- _What the task requires_:
Give back the material word for word, every line included.

- _Source data_:

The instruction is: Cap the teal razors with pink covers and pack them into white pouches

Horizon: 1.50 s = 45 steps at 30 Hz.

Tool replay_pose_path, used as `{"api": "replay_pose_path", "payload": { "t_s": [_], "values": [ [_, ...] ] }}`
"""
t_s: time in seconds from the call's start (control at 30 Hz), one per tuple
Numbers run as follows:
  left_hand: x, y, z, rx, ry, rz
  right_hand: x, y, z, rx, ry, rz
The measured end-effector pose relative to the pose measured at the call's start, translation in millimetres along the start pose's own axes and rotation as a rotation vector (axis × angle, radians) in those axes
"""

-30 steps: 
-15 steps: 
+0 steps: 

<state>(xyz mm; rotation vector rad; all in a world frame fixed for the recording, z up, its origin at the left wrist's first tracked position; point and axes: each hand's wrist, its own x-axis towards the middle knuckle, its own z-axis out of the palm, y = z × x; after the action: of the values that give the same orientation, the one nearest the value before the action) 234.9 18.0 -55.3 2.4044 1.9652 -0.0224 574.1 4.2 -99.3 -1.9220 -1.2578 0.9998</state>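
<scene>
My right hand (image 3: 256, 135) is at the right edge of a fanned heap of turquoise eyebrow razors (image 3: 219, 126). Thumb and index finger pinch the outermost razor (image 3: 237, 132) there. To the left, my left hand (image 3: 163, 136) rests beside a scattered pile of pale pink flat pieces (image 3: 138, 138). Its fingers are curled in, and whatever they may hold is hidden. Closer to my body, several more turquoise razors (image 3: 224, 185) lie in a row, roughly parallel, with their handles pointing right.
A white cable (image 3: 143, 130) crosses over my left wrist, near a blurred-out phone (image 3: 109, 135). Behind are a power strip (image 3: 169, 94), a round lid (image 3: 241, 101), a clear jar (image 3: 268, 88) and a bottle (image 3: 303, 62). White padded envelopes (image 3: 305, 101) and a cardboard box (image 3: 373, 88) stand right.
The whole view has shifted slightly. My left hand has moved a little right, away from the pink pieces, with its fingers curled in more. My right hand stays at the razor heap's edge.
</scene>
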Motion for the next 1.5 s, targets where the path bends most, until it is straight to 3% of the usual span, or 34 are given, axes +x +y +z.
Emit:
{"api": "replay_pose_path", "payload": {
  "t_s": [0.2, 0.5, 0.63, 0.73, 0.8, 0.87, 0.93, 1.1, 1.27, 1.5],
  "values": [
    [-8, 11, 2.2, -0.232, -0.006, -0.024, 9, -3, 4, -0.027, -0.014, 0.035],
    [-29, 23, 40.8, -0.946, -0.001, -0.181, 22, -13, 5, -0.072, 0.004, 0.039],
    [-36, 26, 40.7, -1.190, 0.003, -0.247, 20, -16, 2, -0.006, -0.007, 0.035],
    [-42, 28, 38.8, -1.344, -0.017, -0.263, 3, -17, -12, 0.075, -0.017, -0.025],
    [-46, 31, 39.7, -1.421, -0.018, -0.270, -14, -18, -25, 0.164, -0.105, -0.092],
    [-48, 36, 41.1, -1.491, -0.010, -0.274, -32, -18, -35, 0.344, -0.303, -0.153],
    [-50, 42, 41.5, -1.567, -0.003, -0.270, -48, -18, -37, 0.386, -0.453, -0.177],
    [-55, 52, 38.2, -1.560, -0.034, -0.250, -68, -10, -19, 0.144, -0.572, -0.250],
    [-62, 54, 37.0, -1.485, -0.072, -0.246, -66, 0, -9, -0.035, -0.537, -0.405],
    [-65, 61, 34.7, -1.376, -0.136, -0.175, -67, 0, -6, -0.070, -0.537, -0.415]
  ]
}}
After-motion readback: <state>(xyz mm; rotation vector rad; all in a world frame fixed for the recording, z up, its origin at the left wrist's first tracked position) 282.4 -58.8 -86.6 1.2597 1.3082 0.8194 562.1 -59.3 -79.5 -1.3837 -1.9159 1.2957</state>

- _Expected answer_:
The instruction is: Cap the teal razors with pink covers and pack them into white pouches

Horizon: 1.50 s = 45 steps at 30 Hz.

Tool replay_pose_path, used as `{"api": "replay_pose_path", "payload": { "t_s": [_], "values": [ [_, ...] ] }}`
"""
t_s: time in seconds from the call's start (control at 30 Hz), one per tuple
Numbers run as follows:
  left_hand: x, y, z, rx, ry, rz
  right_hand: x, y, z, rx, ry, rz
The measured end-effector pose relative to the pose measured at the call's start, translation in millimetres along the start pose's own axes and rotation as a rotation vector (axis × angle, radians) in those axes
"""

-30 steps: 
-15 steps: 
+0 steps: 

<state>(xyz mm; rotation vector rad; all in a world frame fixed for the recording, z up, its origin at the left wrist's first tracked position; point and axes: each hand's wrist, its own x-axis towards the middle knuckle, its own z-axis out of the palm, y = z × x; after the action: of the values that give the same orientation, the one nearest the value before the action) 234.9 18.0 -55.3 2.4044 1.9652 -0.0224 574.1 4.2 -99.3 -1.9220 -1.2578 0.9998</state>
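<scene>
My right hand (image 3: 256, 135) is at the right edge of a fanned heap of turquoise eyebrow razors (image 3: 219, 126). Thumb and index finger pinch the outermost razor (image 3: 237, 132) there. To the left, my left hand (image 3: 163, 136) rests beside a scattered pile of pale pink flat pieces (image 3: 138, 138). Its fingers are curled in, and whatever they may hold is hidden. Closer to my body, several more turquoise razors (image 3: 224, 185) lie in a row, roughly parallel, with their handles pointing right.
A white cable (image 3: 143, 130) crosses over my left wrist, near a blurred-out phone (image 3: 109, 135). Behind are a power strip (image 3: 169, 94), a round lid (image 3: 241, 101), a clear jar (image 3: 268, 88) and a bottle (image 3: 303, 62). White padded envelopes (image 3: 305, 101) and a cardboard box (image 3: 373, 88) stand right.
The whole view has shifted slightly. My left hand has moved a little right, away from the pink pieces, with its fingers curled in more. My right hand stays at the razor heap's edge.
</scene>
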Motion for the next 1.5 s, targets where the path bends most, until it is straight to 3% of the usual span, or 34 are given, axes +x +y +z.
Emit:
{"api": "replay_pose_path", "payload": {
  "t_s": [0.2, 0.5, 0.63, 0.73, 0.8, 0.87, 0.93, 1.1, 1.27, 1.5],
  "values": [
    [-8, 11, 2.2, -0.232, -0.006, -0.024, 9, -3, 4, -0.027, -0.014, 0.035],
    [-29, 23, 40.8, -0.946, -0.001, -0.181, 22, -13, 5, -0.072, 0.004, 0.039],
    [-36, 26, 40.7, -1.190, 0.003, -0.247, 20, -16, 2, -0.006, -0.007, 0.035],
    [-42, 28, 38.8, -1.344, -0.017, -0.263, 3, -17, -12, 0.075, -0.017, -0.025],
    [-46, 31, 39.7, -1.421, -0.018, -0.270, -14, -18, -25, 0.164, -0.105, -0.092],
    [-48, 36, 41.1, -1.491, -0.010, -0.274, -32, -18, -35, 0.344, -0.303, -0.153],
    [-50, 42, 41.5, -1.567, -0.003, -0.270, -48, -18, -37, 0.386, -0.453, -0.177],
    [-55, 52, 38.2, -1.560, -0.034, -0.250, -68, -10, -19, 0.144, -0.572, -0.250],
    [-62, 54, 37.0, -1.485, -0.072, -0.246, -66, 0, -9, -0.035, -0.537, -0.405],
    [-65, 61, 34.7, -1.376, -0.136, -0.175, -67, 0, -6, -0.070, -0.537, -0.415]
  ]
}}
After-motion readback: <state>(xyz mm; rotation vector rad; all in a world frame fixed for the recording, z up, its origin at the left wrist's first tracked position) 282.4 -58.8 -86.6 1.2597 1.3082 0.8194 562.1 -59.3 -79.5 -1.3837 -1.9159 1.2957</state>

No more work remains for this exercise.